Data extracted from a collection

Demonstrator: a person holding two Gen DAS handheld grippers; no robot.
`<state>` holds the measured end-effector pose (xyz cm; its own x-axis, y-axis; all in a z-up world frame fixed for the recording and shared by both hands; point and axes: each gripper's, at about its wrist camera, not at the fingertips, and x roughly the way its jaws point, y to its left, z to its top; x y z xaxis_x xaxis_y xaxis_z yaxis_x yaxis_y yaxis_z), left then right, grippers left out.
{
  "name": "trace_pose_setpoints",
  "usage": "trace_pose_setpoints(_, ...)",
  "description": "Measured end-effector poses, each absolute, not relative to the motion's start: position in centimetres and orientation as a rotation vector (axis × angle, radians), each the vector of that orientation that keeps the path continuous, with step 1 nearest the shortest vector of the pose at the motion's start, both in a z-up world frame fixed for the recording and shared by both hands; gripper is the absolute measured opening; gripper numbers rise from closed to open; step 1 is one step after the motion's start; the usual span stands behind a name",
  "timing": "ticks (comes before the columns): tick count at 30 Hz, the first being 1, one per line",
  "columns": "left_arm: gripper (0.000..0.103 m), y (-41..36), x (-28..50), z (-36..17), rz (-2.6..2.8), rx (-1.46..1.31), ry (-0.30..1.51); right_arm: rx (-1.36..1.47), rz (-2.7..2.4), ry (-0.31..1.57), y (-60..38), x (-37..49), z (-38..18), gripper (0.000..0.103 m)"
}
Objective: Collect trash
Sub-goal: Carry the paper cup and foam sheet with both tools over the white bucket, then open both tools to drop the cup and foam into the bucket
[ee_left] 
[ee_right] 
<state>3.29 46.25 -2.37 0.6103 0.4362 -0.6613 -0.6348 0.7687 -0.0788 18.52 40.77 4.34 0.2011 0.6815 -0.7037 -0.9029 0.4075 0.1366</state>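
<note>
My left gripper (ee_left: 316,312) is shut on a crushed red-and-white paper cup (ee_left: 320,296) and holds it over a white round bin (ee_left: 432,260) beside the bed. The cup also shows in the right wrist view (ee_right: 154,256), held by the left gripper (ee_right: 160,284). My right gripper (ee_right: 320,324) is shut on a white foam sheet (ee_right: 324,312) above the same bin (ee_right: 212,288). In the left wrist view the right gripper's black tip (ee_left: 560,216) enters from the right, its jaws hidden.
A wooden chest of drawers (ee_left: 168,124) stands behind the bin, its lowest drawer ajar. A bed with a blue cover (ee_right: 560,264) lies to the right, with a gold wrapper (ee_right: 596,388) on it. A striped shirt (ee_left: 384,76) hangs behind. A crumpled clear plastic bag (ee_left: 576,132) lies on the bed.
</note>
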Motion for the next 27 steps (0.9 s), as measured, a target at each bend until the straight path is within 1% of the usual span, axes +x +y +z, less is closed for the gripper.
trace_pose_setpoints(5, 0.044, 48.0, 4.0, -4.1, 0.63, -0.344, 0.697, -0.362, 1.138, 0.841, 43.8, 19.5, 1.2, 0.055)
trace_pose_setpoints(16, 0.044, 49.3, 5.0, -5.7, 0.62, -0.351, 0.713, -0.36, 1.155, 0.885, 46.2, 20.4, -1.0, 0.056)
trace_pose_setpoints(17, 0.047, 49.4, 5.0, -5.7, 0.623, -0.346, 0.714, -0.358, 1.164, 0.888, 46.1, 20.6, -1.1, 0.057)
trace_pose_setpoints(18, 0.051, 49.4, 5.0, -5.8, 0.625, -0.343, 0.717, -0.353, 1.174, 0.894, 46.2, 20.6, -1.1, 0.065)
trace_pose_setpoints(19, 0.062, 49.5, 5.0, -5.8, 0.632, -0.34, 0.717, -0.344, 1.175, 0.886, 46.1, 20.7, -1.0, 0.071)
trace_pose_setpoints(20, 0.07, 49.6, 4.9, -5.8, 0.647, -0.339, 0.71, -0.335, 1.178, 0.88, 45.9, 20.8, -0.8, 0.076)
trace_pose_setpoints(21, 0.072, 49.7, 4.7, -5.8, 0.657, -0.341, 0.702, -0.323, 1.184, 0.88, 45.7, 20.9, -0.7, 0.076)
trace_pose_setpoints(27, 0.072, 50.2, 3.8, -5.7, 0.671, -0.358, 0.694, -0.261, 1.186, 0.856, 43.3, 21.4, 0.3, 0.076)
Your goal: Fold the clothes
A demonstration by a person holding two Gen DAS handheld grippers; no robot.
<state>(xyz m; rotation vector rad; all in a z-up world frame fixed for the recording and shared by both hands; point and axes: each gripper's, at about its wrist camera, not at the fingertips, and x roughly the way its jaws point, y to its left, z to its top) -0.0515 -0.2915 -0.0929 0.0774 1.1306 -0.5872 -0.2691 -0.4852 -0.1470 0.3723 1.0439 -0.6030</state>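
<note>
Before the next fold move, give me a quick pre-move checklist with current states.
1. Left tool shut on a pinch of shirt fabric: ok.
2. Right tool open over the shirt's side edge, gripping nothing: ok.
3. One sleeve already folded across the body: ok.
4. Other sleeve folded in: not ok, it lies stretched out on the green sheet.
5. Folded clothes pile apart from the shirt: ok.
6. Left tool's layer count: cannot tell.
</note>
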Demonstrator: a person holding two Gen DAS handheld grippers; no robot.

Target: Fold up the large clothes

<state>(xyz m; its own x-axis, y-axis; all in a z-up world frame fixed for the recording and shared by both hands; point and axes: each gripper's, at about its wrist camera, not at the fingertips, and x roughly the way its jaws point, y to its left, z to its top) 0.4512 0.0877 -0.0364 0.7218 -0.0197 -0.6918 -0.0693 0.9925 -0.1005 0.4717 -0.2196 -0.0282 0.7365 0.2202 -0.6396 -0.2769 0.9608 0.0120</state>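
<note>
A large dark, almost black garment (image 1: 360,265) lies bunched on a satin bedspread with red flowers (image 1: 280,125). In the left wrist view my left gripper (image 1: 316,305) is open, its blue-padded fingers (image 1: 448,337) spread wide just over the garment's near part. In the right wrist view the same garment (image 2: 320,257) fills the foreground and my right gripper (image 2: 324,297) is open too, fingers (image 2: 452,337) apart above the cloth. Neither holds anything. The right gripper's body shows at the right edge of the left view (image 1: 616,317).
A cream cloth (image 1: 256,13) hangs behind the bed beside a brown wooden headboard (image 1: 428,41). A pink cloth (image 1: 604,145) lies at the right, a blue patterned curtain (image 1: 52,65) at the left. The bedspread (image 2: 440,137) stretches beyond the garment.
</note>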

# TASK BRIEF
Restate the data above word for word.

# WRITTEN ANSWER
Demonstrator: a person holding two Gen DAS handheld grippers; no robot.
`<state>` holds the measured end-effector pose (xyz cm; its own x-axis, y-axis; all in a z-up world frame fixed for the recording and shared by both hands; point and axes: each gripper's, at about its wrist camera, not at the fingertips, and x roughly the way its jaws point, y to its left, z to its top; x y z xaxis_x xaxis_y xaxis_z yaxis_x yaxis_y yaxis_z), left then right, grippers left out.
{
  "name": "trace_pose_setpoints",
  "usage": "trace_pose_setpoints(_, ...)",
  "description": "Measured end-effector poses, each absolute, not relative to the motion's start: position in centimetres and orientation as a rotation vector (axis × angle, radians), each the vector of that orientation that keeps the path continuous, with step 1 nearest the shortest vector of the pose at the motion's start, both in a z-up world frame fixed for the recording and shared by both hands; gripper is the absolute measured opening; gripper numbers rise from closed to open; step 1 is one step after the motion's start; the usual span stands behind a name",
  "timing": "ticks (comes before the columns): tick count at 30 Hz, the first being 1, one per line",
  "columns": "left_arm: gripper (0.000..0.103 m), y (-41..36), x (-28..50), z (-36..17), rz (-2.6..2.8), rx (-1.46..1.31), ry (-0.30..1.51); right_arm: rx (-1.36..1.47), rz (-2.7..2.4), ry (-0.31..1.57), y (-60..38), x (-37..49), z (-38..18), gripper (0.000..0.103 m)"
}
Objective: Collect trash
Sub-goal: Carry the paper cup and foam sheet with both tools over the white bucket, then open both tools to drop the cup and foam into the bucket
[ee_left] 
[ee_right] 
<state>3.29 46.25 -2.37 0.6103 0.4362 -0.6613 -0.6348 0.7687 -0.0788 18.52 40.77 4.34 0.2011 0.6815 -0.7037 -0.9029 0.4075 0.1366</state>
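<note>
My left gripper (ee_left: 316,312) is shut on a crushed red-and-white paper cup (ee_left: 320,296) and holds it over a white round bin (ee_left: 432,260) beside the bed. The cup also shows in the right wrist view (ee_right: 154,256), held by the left gripper (ee_right: 160,284). My right gripper (ee_right: 320,324) is shut on a white foam sheet (ee_right: 324,312) above the same bin (ee_right: 212,288). In the left wrist view the right gripper's black tip (ee_left: 560,216) enters from the right, its jaws hidden.
A wooden chest of drawers (ee_left: 168,124) stands behind the bin, its lowest drawer ajar. A bed with a blue cover (ee_right: 560,264) lies to the right, with a gold wrapper (ee_right: 596,388) on it. A striped shirt (ee_left: 384,76) hangs behind. A crumpled clear plastic bag (ee_left: 576,132) lies on the bed.
</note>
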Motion for the next 27 steps (0.9 s), as measured, a target at each bend until the straight path is within 1% of the usual span, axes +x +y +z, less is closed for the gripper.
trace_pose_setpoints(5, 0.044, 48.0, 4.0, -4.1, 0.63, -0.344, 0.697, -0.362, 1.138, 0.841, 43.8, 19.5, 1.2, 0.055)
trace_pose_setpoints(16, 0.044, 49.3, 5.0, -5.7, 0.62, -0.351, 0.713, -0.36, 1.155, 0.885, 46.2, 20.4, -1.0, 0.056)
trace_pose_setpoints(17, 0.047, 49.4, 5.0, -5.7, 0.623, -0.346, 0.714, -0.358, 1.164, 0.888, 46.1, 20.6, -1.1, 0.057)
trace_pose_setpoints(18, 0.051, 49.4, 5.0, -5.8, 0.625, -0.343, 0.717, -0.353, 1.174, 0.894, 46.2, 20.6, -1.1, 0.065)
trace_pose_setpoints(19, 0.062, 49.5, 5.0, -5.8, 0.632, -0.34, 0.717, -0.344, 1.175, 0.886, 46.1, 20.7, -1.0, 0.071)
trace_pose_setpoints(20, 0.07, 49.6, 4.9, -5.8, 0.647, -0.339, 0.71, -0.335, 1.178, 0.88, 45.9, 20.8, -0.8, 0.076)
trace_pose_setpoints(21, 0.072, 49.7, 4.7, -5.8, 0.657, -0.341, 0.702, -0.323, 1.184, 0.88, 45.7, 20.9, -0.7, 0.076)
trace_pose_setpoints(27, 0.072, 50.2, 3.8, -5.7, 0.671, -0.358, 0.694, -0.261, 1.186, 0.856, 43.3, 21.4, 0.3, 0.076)
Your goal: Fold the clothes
A demonstration by a person holding two Gen DAS handheld grippers; no robot.
<state>(xyz m; rotation vector rad; all in a z-up world frame fixed for the recording and shared by both hands; point and axes: each gripper's, at about its wrist camera, not at the fingertips, and x roughly the way its jaws point, y to its left, z to its top) -0.0515 -0.2915 -0.0929 0.0774 1.1306 -0.5872 -0.2691 -0.4852 -0.1470 0.3723 1.0439 -0.6030</state>
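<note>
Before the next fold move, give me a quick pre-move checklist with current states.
1. Left tool shut on a pinch of shirt fabric: ok.
2. Right tool open over the shirt's side edge, gripping nothing: ok.
3. One sleeve already folded across the body: ok.
4. Other sleeve folded in: not ok, it lies stretched out on the green sheet.
5. Folded clothes pile apart from the shirt: ok.
6. Left tool's layer count: cannot tell.
</note>
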Demonstrator: a person holding two Gen DAS handheld grippers; no robot.

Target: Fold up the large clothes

<state>(xyz m; its own x-axis, y-axis; all in a z-up world frame fixed for the recording and shared by both hands; point and axes: each gripper's, at about its wrist camera, not at the fingertips, and x roughly the way its jaws point, y to its left, z to its top) 0.4512 0.0877 -0.0364 0.7218 -0.0197 -0.6918 -0.0693 0.9925 -0.1005 0.4717 -0.2196 -0.0282 0.7365 0.2202 -0.6396 -0.2769 0.9608 0.0120</state>
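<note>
A large dark, almost black garment (image 1: 360,265) lies bunched on a satin bedspread with red flowers (image 1: 280,125). In the left wrist view my left gripper (image 1: 316,305) is open, its blue-padded fingers (image 1: 448,337) spread wide just over the garment's near part. In the right wrist view the same garment (image 2: 320,257) fills the foreground and my right gripper (image 2: 324,297) is open too, fingers (image 2: 452,337) apart above the cloth. Neither holds anything. The right gripper's body shows at the right edge of the left view (image 1: 616,317).
A cream cloth (image 1: 256,13) hangs behind the bed beside a brown wooden headboard (image 1: 428,41). A pink cloth (image 1: 604,145) lies at the right, a blue patterned curtain (image 1: 52,65) at the left. The bedspread (image 2: 440,137) stretches beyond the garment.
</note>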

The exercise requires no additional output.